Dilihat dari segi kedudukannya, peserta didik adalah makhluk yang sedang berada dalam proses pekembangan dan pertumbuhan menurut fitrahnya masing-masing. Mereka memerlukan bimbingan dan pengarahan yang konsisiten menuju ke arah titik optimal kemampuan fitrahnya. Dengan demikian, maka agar pendidikan Islam dapat berhasil dengan sebaik-baiknya haruslah menempuh jalan pendidikan yang sesuai dengan perkembangan fitrah anak didik.
Berkaitan dengan hal di atas, maka peseta didik dalam pendidikan Islam memiliki aspek-aspek penting yang perlu kita kaji dan kembangkan dalam kajian pendidikan. Oleh karena itu, pada pembahasan kali ini kami akan menjelaskan tentang pengertian peserta didik dalam pendidikan Islam, kebutuhan-kebutuhan peserta didik, karakteristik peserta didik, dan sifat-sifat serta kode etik peserta didik dalam pendidikan Islam.

B.            Rumusan Masalah
1.                  Apa yang dimaksud peserta didik ?
2.                 Apakah yang dimaksud dengan peserta didik dalam pendidikan    Islam?
3.                  Apa kebutuhan-kebutuhan peserta didik dalam pendidikan Islam?

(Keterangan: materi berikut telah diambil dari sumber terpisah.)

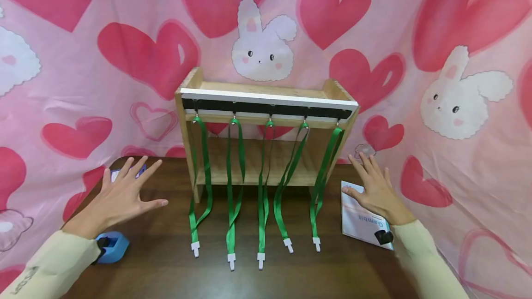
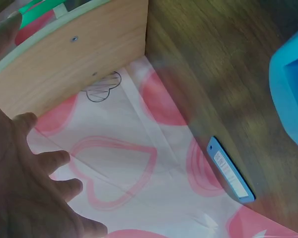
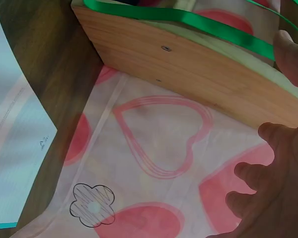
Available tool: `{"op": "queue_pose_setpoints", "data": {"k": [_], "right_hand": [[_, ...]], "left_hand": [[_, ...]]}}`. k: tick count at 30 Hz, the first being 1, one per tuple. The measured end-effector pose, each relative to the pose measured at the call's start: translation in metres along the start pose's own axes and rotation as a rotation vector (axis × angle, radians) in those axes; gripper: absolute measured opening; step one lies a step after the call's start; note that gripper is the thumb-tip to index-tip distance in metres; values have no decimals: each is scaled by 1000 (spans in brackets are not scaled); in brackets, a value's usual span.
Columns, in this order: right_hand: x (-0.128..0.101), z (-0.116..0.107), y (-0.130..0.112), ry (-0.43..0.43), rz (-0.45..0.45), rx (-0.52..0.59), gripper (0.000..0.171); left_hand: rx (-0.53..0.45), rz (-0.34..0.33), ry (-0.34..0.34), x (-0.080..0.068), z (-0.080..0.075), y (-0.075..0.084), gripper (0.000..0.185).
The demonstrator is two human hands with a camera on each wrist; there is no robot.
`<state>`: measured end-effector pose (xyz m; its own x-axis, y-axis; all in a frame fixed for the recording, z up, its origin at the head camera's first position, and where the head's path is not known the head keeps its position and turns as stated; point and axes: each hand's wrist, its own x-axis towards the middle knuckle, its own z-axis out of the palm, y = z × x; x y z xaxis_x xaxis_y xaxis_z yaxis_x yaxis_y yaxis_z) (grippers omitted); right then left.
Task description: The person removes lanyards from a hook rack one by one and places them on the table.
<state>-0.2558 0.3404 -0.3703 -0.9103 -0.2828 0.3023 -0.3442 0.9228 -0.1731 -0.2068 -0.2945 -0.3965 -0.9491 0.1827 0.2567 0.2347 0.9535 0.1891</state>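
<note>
A small wooden shelf (image 1: pixel 266 91) stands at the back of the dark table. Several green lanyards (image 1: pixel 262 183) hang from a black hook rail along its front, their white clips lying on the table. My left hand (image 1: pixel 124 193) hovers flat with fingers spread to the left of the shelf, holding nothing. My right hand (image 1: pixel 371 186) is spread the same way to the shelf's right, over a white booklet (image 1: pixel 359 220). The left wrist view shows the shelf's side panel (image 2: pixel 74 59) and my left hand (image 2: pixel 30 188); the right wrist view shows the other side panel (image 3: pixel 188 69) and my right hand (image 3: pixel 273 178).
A blue tape dispenser (image 1: pixel 112 246) sits by my left wrist. A thin blue card (image 2: pixel 231 171) lies at the table's back edge. Pink heart-and-bunny cloth (image 1: pixel 83 82) hangs close around the table on three sides.
</note>
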Motion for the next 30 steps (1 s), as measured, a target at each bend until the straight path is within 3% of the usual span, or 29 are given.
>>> {"op": "queue_pose_setpoints", "data": {"k": [7, 13, 20, 30], "right_hand": [[-1, -6, -3, 14, -29, 32, 101], [0, -9, -2, 47, -61, 61, 107], [4, -10, -3, 70, -15, 88, 115], [10, -10, -12, 179, 25, 238, 115]], "left_hand": [[-17, -5, 10, 1, 2, 1, 111], [-97, -24, -10, 6, 2, 4, 125], [-190, 47, 74, 14, -2, 2, 133], [-349, -75, 150, 18, -10, 1, 127]]}}
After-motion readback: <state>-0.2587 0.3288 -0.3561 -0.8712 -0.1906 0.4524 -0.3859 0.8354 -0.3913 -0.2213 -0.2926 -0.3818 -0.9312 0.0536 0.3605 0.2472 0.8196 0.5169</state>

4.                  Bagaimana karakteristik peserta didik dalam pendidikan Islam?
5.                  Bagaimana sifat-sifat dan kode etik peserta didik dalam pendidikan  Islam?
















































BAB II
PEMBAHASAN

A.           Definisi Peserta Didik
Secara etimologi peserta didik adalah anak didik yang mendapat pengajaran ilmu. Secara terminologi peserta didik adalah anak didik atau individu yang mengalami perubahan, perkembangan sehingga masih memerlukan bimbingan dan dan arahan dalam membentuk kepribadian serta sebagai bagian dari struktural proses pendidikan. Dengan kata lain peserta didik adalah seorang individu yang tengah mengalami fase perkembangan atau pertumbuhan baik dari segi fisik dan mental maupun fikiran.

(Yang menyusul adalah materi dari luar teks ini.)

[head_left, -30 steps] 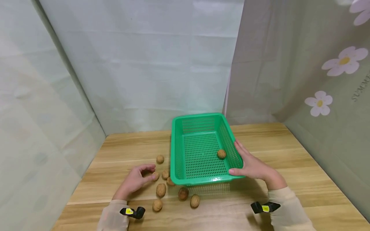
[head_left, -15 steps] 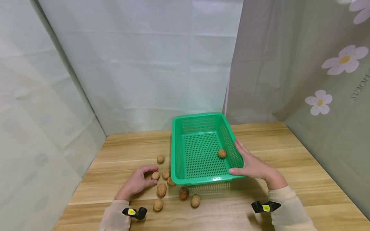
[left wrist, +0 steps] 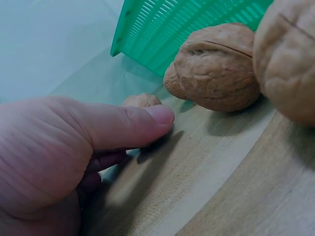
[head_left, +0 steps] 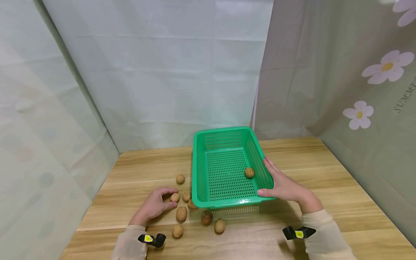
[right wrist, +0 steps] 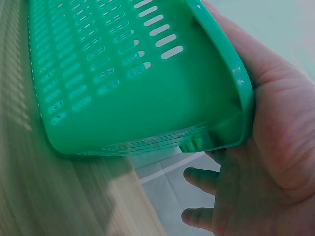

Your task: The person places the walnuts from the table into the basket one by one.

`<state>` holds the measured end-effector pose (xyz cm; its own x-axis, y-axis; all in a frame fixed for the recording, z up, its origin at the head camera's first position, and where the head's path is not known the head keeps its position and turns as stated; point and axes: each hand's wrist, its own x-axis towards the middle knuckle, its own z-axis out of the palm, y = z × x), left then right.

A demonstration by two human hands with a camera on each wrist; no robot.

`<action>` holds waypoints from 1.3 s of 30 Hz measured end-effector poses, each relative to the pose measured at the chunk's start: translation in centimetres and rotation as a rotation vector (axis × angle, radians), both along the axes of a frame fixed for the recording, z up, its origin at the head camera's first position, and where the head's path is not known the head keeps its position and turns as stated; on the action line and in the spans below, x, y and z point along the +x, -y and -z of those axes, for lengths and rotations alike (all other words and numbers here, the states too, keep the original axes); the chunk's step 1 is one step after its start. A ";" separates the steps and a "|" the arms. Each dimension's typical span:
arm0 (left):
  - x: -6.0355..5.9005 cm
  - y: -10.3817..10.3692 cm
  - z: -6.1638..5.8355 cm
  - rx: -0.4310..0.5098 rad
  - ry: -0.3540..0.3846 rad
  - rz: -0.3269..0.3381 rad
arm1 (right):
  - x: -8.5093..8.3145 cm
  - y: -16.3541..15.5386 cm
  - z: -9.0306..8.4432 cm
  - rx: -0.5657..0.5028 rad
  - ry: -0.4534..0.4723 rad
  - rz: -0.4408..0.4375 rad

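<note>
My left hand (head_left: 156,205) is low over the wooden table, thumb and fingers curved around a walnut (head_left: 174,197). In the left wrist view the thumb (left wrist: 142,125) lies in front of that walnut (left wrist: 142,100) and hides most of it. My right hand (head_left: 286,185) grips the near right corner of a green plastic basket (head_left: 194,169), thumb over the rim. The right wrist view has the palm (right wrist: 285,132) against the outer rim, with two fingertips (right wrist: 199,179) below the corner. One walnut (head_left: 249,173) lies inside the basket.
Several more walnuts lie left and in front of the basket, among them a large one (head_left: 181,214), a darker one (head_left: 206,218) and one at the back (head_left: 180,179). Pale fabric (head_left: 169,79) hangs behind the table (head_left: 143,166) and at both sides.
Over the last second my left hand has moved slightly right, its thumb and fingers coming around the walnut. The right hand and the basket have stayed put.
</note>
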<state>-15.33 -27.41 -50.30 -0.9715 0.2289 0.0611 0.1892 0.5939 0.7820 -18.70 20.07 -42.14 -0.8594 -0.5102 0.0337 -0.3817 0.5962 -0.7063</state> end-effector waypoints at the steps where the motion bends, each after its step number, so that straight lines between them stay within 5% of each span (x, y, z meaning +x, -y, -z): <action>1: 0.0 0.0 0.0 0.004 0.005 -0.007 | 0.0 0.0 0.0 -0.001 0.002 0.000; 16: 0.1 0.1 -0.5 0.038 -0.043 -0.102 | 0.2 0.0 0.0 -0.021 0.007 -0.003; 26: 0.2 -0.3 -1.4 0.083 -0.013 -0.168 | 0.3 0.1 0.0 -0.017 0.009 -0.001; 32: 0.4 -0.7 -2.5 0.128 -0.031 -0.164 | 0.3 0.2 -0.1 -0.023 0.017 -0.003; 39: 0.6 -1.7 -4.4 0.132 -0.132 -0.106 | 0.2 0.1 -0.3 -0.017 0.021 0.000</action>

Dengan demikian, dapat disimpulkan bahwa peserta didik adalah setiap orang yang meluangkan waktunya untuk belajar kepada seorang pendidik. Peserta didik adalah orang yang berada dalam fase pertumbuhan dan perkembangan, baik secara fisik maupun psikis. Dengan demikian ia tidak bisa disamakan dengan orang dewasa yang berukuran kecil karena mempunyai spesifikasi tersendiri.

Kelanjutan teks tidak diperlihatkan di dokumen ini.